■ **Stored dataset items**:
--------
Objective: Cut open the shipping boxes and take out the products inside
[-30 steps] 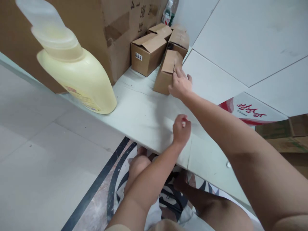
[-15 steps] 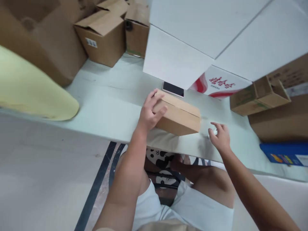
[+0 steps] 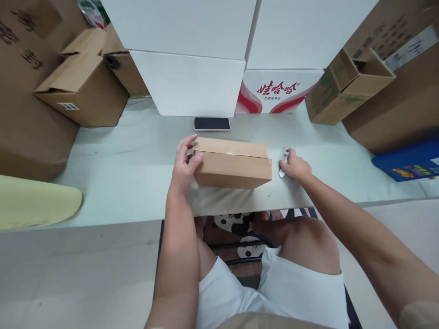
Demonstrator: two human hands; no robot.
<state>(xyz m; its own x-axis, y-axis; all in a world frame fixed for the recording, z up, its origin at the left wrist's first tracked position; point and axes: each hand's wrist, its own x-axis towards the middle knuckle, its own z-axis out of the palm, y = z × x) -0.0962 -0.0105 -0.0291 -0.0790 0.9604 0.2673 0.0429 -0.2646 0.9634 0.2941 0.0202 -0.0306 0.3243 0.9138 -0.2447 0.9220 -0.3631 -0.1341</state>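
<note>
A closed brown cardboard box [image 3: 233,167] sits near the table's front edge, its long side facing me and a seam along its top. My left hand [image 3: 185,162] grips the left end of this box, thumb on the near face and fingers at the far corner. To the right of the box, my right hand [image 3: 295,165] pinches a small white-and-silver object [image 3: 281,172] between thumb and forefinger, low over the tabletop. Most of that object is behind the fingers, so its kind is unclear.
A phone [image 3: 211,124] lies behind the box, before stacked white cartons [image 3: 192,84]. Open cardboard boxes stand left [image 3: 92,91] and right [image 3: 338,98]. A yellow-green rounded thing [image 3: 37,201] is at the left edge, a blue package [image 3: 408,160] at the right.
My view has swung, shifting the scene leftward. My left hand stays on the box. My right hand has closed its thumb and forefinger on the small object beside it.
</note>
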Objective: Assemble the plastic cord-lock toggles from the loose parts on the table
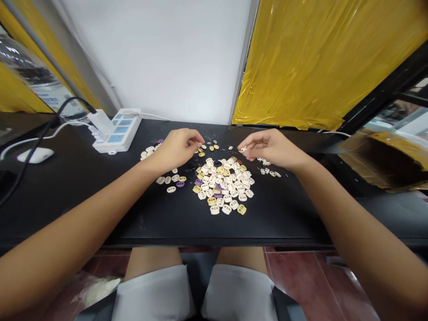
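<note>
A heap of small oval plastic pieces with two holes (230, 183), like cord stoppers, lies mid-table; most are cream, with some yellow, purple, brown and black. Behind its left side is my left hand (179, 149), with thumb and forefinger pinched together right by a few yellow pieces (214, 147). Whatever sits between those fingertips is too small to make out. My right hand (270, 147), behind the heap's right side, has its fingers closed on a small cream two-hole piece (244, 150). Little white pieces (270, 172) are scattered below it. Several cream and purple ones (172, 179) lie left of the heap.
On the black table (160, 223), a white power strip (120, 131) with plugs stands at the back left. Near it are a white mouse-like object (35, 154), cables and a large clear bottle (50, 84). An open cardboard box (377, 158) is at the right.
</note>
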`<state>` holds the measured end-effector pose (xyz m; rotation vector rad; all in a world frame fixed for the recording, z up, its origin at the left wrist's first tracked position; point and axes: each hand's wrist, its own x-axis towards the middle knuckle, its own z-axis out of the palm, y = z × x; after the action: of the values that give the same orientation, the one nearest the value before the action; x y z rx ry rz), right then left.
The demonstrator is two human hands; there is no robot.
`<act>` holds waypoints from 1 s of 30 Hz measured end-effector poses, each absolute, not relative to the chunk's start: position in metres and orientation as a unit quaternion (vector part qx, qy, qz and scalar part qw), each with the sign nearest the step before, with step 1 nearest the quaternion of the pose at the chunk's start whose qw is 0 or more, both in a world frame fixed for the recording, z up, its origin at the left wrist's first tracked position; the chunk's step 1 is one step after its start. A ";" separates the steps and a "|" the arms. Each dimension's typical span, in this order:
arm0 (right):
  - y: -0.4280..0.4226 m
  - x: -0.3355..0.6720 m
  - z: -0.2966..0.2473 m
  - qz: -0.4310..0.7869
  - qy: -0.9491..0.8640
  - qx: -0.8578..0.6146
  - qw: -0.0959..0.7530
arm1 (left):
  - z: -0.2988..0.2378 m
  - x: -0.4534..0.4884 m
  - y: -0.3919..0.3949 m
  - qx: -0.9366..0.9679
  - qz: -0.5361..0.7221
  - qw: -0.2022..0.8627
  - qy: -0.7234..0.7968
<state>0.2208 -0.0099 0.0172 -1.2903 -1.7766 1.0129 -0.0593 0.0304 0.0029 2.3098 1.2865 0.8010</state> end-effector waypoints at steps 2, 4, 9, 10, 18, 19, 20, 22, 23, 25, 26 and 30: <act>-0.012 0.217 0.019 0.414 -0.665 -0.500 0.369 | 0.004 -0.053 0.025 0.791 0.325 0.277 0.439; -0.015 0.211 0.021 0.443 -0.639 -0.502 0.378 | 0.002 -0.046 0.019 0.757 0.352 0.363 0.414; -0.023 0.196 0.020 0.485 -0.607 -0.493 0.390 | -0.004 -0.027 0.004 0.696 0.351 0.492 0.388; -0.025 0.194 0.019 0.489 -0.607 -0.489 0.391 | -0.004 -0.025 0.002 0.690 0.348 0.503 0.386; -0.029 0.184 0.015 0.488 -0.632 -0.475 0.371 | 0.001 -0.019 -0.008 0.680 0.360 0.525 0.365; -0.028 0.185 0.014 0.486 -0.634 -0.470 0.376 | 0.001 -0.019 -0.008 0.677 0.361 0.526 0.366; -0.028 0.185 0.014 0.484 -0.635 -0.465 0.382 | 0.002 -0.019 -0.009 0.676 0.361 0.527 0.367; -0.027 0.186 0.012 0.479 -0.638 -0.458 0.392 | 0.001 -0.019 -0.009 0.675 0.362 0.527 0.368; -0.026 0.186 0.011 0.476 -0.639 -0.456 0.395 | 0.001 -0.019 -0.009 0.676 0.361 0.526 0.369; -0.026 0.187 0.010 0.472 -0.641 -0.456 0.398 | 0.000 -0.019 -0.008 0.680 0.363 0.519 0.371; -0.026 0.187 0.010 0.472 -0.640 -0.457 0.398 | 0.000 -0.019 -0.008 0.681 0.366 0.514 0.371; -0.026 0.186 0.010 0.471 -0.635 -0.462 0.403 | 0.001 -0.019 -0.007 0.686 0.377 0.500 0.372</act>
<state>0.1857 -0.0256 0.0103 -1.1662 -1.6029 1.1890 -0.0194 -0.0074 0.0005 1.6581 0.8985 0.9106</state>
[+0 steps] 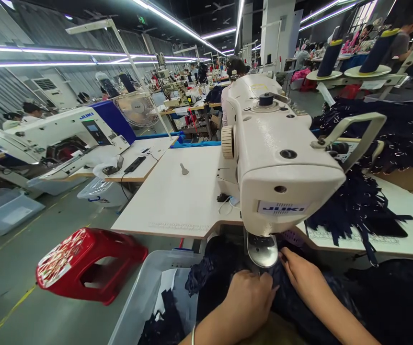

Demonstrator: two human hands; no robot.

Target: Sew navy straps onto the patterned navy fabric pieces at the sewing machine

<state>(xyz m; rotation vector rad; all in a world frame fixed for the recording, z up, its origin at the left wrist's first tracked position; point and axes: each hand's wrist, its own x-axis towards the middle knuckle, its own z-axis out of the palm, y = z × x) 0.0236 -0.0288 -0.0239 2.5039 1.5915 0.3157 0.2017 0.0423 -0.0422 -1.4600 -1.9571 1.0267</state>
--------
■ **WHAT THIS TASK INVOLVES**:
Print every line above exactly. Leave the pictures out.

■ **PROBLEM SOLUTION**:
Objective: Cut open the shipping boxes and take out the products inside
[-30 steps] 
[-15 steps] 
[+0 steps] 
Demonstrator: two human hands; no robot.
<state>(xyz m; its own x-axis, y-axis; all in a world frame fixed for the recording, z up, its origin at the left wrist's first tracked position; point and axes: each hand's wrist, its own x-axis towards the middle knuckle, its own z-axis out of the palm, y = z × x) -0.0962 -0.0105 -0.0291 -0.0790 0.9604 0.2673 0.0429 -0.2646 0.9634 0.2941 0.0202 -0.0306 0.3243 0.9138 -0.2447 0.9220 -0.3631 -0.1341</state>
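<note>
A closed brown cardboard box [image 3: 233,167] sits near the table's front edge, its long side facing me and a seam along its top. My left hand [image 3: 185,162] grips the left end of this box, thumb on the near face and fingers at the far corner. To the right of the box, my right hand [image 3: 295,165] pinches a small white-and-silver object [image 3: 281,172] between thumb and forefinger, low over the tabletop. Most of that object is behind the fingers, so its kind is unclear.
A phone [image 3: 211,124] lies behind the box, before stacked white cartons [image 3: 192,84]. Open cardboard boxes stand left [image 3: 92,91] and right [image 3: 338,98]. A yellow-green rounded thing [image 3: 37,201] is at the left edge, a blue package [image 3: 408,160] at the right.
My view has swung, shifting the scene leftward. My left hand stays on the box. My right hand has closed its thumb and forefinger on the small object beside it.
</note>
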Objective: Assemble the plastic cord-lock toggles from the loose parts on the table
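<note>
A heap of small oval plastic pieces with two holes (230, 183), like cord stoppers, lies mid-table; most are cream, with some yellow, purple, brown and black. Behind its left side is my left hand (179, 149), with thumb and forefinger pinched together right by a few yellow pieces (214, 147). Whatever sits between those fingertips is too small to make out. My right hand (270, 147), behind the heap's right side, has its fingers closed on a small cream two-hole piece (244, 150). Little white pieces (270, 172) are scattered below it. Several cream and purple ones (172, 179) lie left of the heap.
On the black table (160, 223), a white power strip (120, 131) with plugs stands at the back left. Near it are a white mouse-like object (35, 154), cables and a large clear bottle (50, 84). An open cardboard box (377, 158) is at the right.
</note>
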`<state>` holds the measured end-effector pose (xyz m; rotation vector rad; all in a world frame fixed for the recording, z up, its origin at the left wrist's first tracked position; point and axes: each hand's wrist, its own x-axis towards the middle knuckle, its own z-axis out of the palm, y = z × x; after the action: of the values that give the same orientation, the one nearest the value before the action; x y z rx ry rz), right then left.
The demonstrator is two human hands; there is no robot.
`<act>` holds waypoints from 1 s of 30 Hz measured end-effector poses, each absolute, not relative to the chunk's start: position in metres and orientation as a unit quaternion (vector part qx, qy, qz and scalar part qw), each with the sign nearest the step before, with step 1 nearest the quaternion of the pose at the chunk's start whose qw is 0 or more, both in a world frame fixed for the recording, z up, its origin at the left wrist's first tracked position; the chunk's step 1 is one step after its start. A ";" separates the steps and a "|" the arms. Each dimension's typical span, in this order:
arm0 (right):
  - y: -0.4280..0.4226 m
  - x: -0.3355..0.6720 m
  - z: -0.2966..0.2473 m
  - qz: -0.4310..0.7869
  - qy: -0.9491..0.8640
  - qx: -0.8578..0.6146
  - qw: -0.0959..0.7530
arm1 (left):
  - z: -0.2988..0.2378 m
  - x: -0.4534..0.4884 m
  - y: -0.3919..0.3949 m
  - qx: -0.9366..0.9679
  - qz: -0.5361..0.7221
  - qw: -0.2022..0.8627
  - qy: -0.7234..0.7968
<state>0.2208 -0.0099 0.0172 -1.2903 -1.7766 1.0129 -0.0593 0.0304 0.0029 2.3098 1.2865 0.8010</state> end-effector waypoints at steps 2, 4, 9, 10, 18, 19, 20, 22, 23, 25, 26 and 30: <act>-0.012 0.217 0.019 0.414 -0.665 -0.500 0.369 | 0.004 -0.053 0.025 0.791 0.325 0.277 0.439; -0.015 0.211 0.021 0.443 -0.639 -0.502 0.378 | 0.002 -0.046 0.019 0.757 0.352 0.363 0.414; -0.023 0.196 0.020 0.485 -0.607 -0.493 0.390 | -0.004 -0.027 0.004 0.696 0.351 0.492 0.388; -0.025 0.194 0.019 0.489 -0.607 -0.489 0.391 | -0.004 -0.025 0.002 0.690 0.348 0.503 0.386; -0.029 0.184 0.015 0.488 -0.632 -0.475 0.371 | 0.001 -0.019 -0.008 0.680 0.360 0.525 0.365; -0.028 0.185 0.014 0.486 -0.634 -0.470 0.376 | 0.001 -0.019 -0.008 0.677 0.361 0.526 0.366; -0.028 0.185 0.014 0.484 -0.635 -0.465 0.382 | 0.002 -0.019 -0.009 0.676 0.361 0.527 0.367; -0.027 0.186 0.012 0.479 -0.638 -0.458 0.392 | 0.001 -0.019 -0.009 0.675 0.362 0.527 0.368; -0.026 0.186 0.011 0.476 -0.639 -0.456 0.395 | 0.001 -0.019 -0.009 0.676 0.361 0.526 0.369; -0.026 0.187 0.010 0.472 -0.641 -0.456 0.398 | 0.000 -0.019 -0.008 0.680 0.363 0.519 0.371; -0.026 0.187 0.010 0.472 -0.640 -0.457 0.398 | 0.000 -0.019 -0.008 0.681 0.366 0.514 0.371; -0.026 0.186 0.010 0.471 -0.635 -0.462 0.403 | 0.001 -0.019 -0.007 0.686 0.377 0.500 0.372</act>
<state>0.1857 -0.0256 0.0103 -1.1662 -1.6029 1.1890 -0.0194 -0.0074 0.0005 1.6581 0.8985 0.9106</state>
[+0 steps] 

Demonstrator: two human hands; no robot.

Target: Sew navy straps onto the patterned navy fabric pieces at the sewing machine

<state>(xyz m; rotation vector rad; all in a world frame fixed for the recording, z up, its origin at the left wrist's first tracked position; point and axes: each hand's wrist, its own x-axis towards the middle knuckle, its own z-axis out of the palm, y = z × x) 0.0236 -0.0288 -0.0239 2.5039 1.5915 0.3157 0.2017 0.0423 -0.0422 -1.4600 -1.9571 1.0267</state>

This exercise is now finished, and nothing remains to add.